Benjamin Sitek: Yes.  One schoolteacher, I remember the teacher Thora Harris, Dave Reno, Harned, Sundback, and Marian Harned.

 

Interviewer:  These were all teachers at the Silverthorn School or some of the other schools too?

Benjamin Sitek:  These were all teachers that taught at Silverthorn School at one time or another.  And when the kids got rough, they’d bring in Dave Reno.  He was a pretty big boy.  And I used to go every morning in winter….  Oh, and Janette Matheson was a teacher, Margaret Porter was a teacher.  I used to go up and build fires for 15 cents a day and keep the school warm with a big potbelly stove.  That’s how I got my first bicycle.  I saved up the money and bought a used bicycle I think for 10 or 15 dollars.

 

Interviewer:  You had to get there early?
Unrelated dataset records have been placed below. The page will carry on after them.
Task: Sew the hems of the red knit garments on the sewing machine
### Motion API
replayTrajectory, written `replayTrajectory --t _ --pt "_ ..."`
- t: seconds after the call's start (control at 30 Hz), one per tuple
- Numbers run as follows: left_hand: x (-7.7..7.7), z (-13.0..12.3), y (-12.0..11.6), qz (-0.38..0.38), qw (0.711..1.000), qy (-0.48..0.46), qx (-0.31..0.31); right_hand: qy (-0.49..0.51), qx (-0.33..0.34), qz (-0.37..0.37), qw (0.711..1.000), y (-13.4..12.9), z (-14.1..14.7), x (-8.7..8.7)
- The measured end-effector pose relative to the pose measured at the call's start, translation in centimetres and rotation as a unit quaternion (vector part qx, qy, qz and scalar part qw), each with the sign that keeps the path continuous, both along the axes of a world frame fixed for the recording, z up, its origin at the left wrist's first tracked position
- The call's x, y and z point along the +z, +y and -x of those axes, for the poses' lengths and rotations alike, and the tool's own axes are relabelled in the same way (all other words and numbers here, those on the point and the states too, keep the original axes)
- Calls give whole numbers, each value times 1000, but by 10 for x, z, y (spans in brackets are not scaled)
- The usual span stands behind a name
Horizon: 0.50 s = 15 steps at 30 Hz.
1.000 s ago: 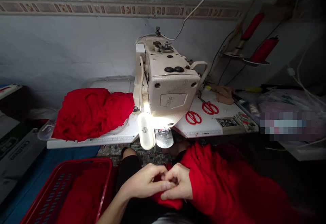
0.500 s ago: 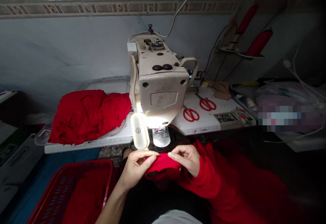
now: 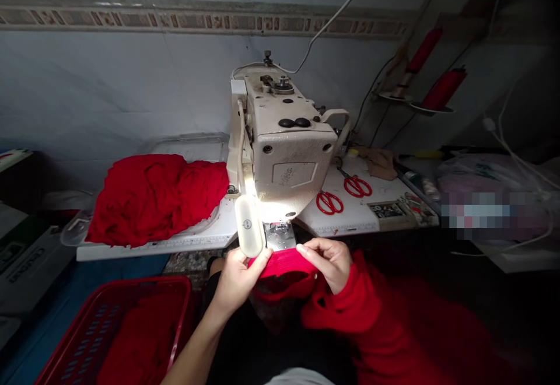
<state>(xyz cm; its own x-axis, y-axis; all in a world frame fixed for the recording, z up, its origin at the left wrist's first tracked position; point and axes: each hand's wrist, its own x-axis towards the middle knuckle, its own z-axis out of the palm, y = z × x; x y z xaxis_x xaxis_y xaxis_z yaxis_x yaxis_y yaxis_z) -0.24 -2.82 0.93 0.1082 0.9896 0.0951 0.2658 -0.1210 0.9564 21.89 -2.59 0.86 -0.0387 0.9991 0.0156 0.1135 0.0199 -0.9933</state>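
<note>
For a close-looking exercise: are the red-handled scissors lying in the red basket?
No, both pairs of scissors lie on the white sewing table beside the sewing machine.

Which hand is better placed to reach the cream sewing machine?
Probably the right hand: its fingers pinch the red fabric band near the metal needle plate, clear of the white lamp.

The red fabric band [image 3: 284, 262] now sits nearer the needle plate [image 3: 276, 236].
</note>
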Motion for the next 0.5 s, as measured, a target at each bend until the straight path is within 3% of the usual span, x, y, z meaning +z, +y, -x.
replayTrajectory --t 0.1,0.27,0.5 --pt "3 -2 10 25 999 -6 36 32 -19 17 999 9 -1 -7" --pt "4 -6 26 -28 998 -6 63 74 -29 26 997 24 -5 -18" --pt "-18 -17 41 -64 994 -36 81 91 -42 36 994 42 -16 -27"
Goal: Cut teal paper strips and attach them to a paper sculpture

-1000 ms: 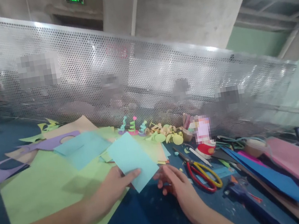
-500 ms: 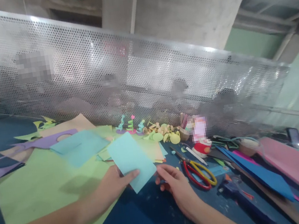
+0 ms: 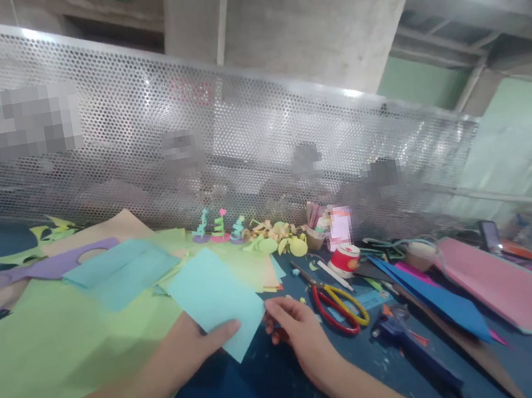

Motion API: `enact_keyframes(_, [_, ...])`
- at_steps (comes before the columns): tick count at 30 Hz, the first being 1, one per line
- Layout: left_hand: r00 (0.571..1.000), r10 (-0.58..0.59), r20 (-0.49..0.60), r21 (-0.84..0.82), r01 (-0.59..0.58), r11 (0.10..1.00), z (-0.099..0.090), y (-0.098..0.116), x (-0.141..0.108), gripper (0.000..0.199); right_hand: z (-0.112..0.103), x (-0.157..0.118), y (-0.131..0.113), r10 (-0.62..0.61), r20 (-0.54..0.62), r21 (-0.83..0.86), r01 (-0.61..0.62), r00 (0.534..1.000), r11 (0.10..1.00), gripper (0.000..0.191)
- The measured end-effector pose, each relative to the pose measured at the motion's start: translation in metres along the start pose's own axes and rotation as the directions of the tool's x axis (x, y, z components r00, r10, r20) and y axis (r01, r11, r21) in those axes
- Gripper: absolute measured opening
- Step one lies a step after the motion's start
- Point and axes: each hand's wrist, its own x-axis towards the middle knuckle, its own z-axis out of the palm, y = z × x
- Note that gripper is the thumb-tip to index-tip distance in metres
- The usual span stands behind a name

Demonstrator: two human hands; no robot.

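Note:
A light blue sheet of paper (image 3: 215, 294) is held up between both hands, tilted above the dark blue table. My left hand (image 3: 202, 340) grips its lower left edge, thumb on top and fingers hidden underneath. At the right corner, my right hand (image 3: 294, 329) pinches the paper between thumb and forefinger, the other fingers curled. Scissors (image 3: 338, 305) with one red and one yellow handle lie just right of my right hand. Beneath my left forearm spreads a large light green sheet (image 3: 66, 338), with more blue paper (image 3: 120, 269) on it.
A dark blue glue gun (image 3: 415, 343) lies at the right, near blue and pink sheets (image 3: 506, 282). Behind the scissors stand a red and white roll (image 3: 345, 259) and a white pen (image 3: 335, 277). Small paper spirals (image 3: 220, 225) and cut scraps line the back, before a perforated metal screen (image 3: 257, 140).
The view has shifted, so the table things appear farther left. Both hands still hold the light blue sheet in nearly the same pose.

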Motion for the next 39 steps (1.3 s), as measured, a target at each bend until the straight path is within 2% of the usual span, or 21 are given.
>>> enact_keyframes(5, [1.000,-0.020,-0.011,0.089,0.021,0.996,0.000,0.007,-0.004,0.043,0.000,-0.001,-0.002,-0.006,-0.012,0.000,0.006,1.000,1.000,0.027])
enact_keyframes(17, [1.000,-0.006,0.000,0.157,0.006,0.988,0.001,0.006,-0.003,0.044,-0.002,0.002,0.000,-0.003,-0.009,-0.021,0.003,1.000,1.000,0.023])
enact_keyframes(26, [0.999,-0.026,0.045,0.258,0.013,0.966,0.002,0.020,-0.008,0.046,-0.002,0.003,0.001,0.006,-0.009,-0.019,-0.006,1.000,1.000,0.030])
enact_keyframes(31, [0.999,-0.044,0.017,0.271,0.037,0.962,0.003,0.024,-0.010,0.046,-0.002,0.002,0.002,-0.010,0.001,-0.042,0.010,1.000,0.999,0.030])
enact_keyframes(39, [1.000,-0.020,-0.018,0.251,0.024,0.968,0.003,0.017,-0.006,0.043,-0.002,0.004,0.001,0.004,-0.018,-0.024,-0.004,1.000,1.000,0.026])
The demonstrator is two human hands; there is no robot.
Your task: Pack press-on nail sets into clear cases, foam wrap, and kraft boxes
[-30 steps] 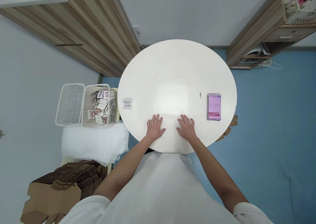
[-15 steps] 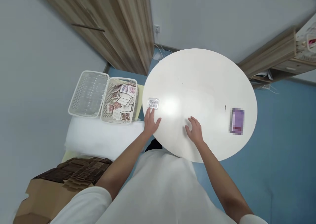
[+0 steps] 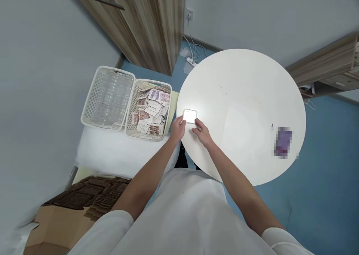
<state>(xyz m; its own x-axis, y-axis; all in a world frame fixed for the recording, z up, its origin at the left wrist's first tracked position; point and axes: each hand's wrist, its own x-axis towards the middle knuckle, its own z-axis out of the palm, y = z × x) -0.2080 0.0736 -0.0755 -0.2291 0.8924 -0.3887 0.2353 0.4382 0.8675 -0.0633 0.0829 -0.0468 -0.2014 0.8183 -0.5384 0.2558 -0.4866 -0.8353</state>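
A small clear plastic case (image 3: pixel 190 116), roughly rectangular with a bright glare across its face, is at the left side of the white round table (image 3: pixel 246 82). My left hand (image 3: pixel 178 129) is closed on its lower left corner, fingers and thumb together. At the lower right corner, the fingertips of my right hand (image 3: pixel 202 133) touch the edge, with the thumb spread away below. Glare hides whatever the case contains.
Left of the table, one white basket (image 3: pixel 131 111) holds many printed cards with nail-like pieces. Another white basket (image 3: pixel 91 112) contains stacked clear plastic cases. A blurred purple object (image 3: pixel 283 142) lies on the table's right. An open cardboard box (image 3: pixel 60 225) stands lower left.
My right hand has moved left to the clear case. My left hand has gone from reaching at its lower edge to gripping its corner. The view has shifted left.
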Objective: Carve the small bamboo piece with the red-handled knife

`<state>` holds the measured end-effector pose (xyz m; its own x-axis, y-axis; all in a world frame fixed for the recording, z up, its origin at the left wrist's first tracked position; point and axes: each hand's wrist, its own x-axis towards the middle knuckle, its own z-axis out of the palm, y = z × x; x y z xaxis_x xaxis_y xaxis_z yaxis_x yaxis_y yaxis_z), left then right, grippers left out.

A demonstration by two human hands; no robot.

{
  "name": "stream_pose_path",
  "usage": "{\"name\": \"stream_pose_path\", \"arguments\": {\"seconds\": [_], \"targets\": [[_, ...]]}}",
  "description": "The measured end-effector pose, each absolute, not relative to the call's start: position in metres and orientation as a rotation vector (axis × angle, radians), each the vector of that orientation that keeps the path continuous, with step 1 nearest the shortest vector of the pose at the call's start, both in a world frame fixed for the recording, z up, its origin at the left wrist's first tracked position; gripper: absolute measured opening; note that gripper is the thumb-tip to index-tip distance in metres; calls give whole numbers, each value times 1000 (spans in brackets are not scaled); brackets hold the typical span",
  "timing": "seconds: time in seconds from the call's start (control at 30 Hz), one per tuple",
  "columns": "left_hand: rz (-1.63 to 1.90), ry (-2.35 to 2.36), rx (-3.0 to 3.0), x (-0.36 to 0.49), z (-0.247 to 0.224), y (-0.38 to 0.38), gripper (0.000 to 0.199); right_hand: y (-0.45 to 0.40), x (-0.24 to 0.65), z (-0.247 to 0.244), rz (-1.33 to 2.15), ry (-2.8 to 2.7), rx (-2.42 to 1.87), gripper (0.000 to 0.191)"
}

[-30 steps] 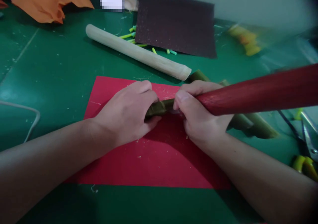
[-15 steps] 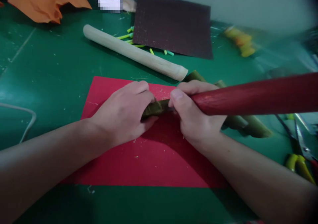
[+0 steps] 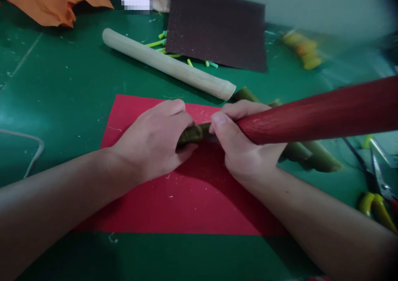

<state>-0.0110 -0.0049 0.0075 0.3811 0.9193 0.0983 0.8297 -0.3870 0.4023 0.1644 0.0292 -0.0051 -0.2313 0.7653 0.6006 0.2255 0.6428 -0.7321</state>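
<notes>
My left hand (image 3: 152, 138) is wrapped round a short green bamboo piece (image 3: 192, 134), its end poking out between thumb and fingers. My right hand (image 3: 244, 142) is closed round the near end of a tool with a thick red wooden handle (image 3: 326, 113), thumb on top. A sliver of what may be its metal working end shows under the right fingertips, against the bamboo; the rest is hidden, so its kind is unclear. Both hands are over a red sheet (image 3: 186, 202) scattered with small shavings. More green bamboo pieces (image 3: 320, 156) lie behind my right wrist.
Beyond the hands lies a pale peeled bamboo stick (image 3: 168, 65). A dark sheet (image 3: 216, 30) covers several yellow-green sticks. Orange paper (image 3: 52, 1) is at the back left, a yellow object (image 3: 303, 50) at the back right. Yellow-handled scissors (image 3: 374, 202) lie at right.
The outer end of the red handle has risen a little, and the tool has tilted against the bamboo. The bamboo end looks slightly turned in my left hand. Both hands stay nearly in place.
</notes>
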Motion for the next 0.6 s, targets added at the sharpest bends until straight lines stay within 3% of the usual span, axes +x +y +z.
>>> {"name": "stream_pose_path", "arguments": {"seconds": [0.6], "targets": [[421, 1553, 2351, -9, 9, -6, 12, 28, 162, -2, 735, -1744, -780, 26]]}}
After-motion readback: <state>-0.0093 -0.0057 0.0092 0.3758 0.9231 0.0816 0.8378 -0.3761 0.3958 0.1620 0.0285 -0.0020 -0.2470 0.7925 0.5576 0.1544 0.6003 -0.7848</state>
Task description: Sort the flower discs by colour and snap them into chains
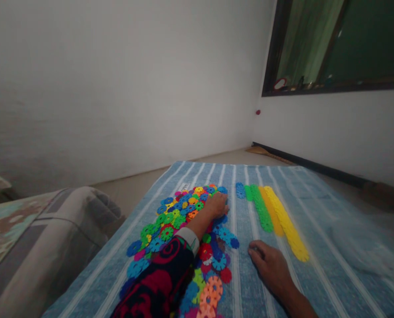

Benjamin Sitek:  Oh yeah. 

 

Interviewer:  To get the fire going?

Benjamin Sitek:  I had to get there at least a half hour early.  Get the fire going and get the school warm.  Well, we had trouble kids; we were all trouble kids I remember, but nothing that would lead to a gunfight or something like that.  Maybe a good fisticuffs once in a while.

 

Interviewer:  Did you ever get into mischief, like tipping over the outhouses or anything like that?

Benjamin Sitek:  That was our Halloween.  Not in the school.  Over there, they were built a bit differently.

Interviewer:  A little more sturdy, huh.

 

Benjamin Sitek:  They were a little more stout and tip outhouses, and pull machinery out in the road, and cornstalks in the road.  All in fun.  And then, I remember the fun started to end because the older kids, or some of the real troublemakers, would put cornstalks on each side of a piece of machinery.  And then you know, some farmer would come along in a Model A Ford, and push the corn off and he didn’t know there was a machinery in there and he’d bang up his Ford new car.  So, things settled down after that, and we didn’t have too much of that.

 

Interviewer:  Who else went to school with you?

Benjamin Sitek:  Oh, my brothers and my sisters, they went to school with me.  All the neighbor kids.

 

Interviewer:  Do you recall how many were in the school at one time?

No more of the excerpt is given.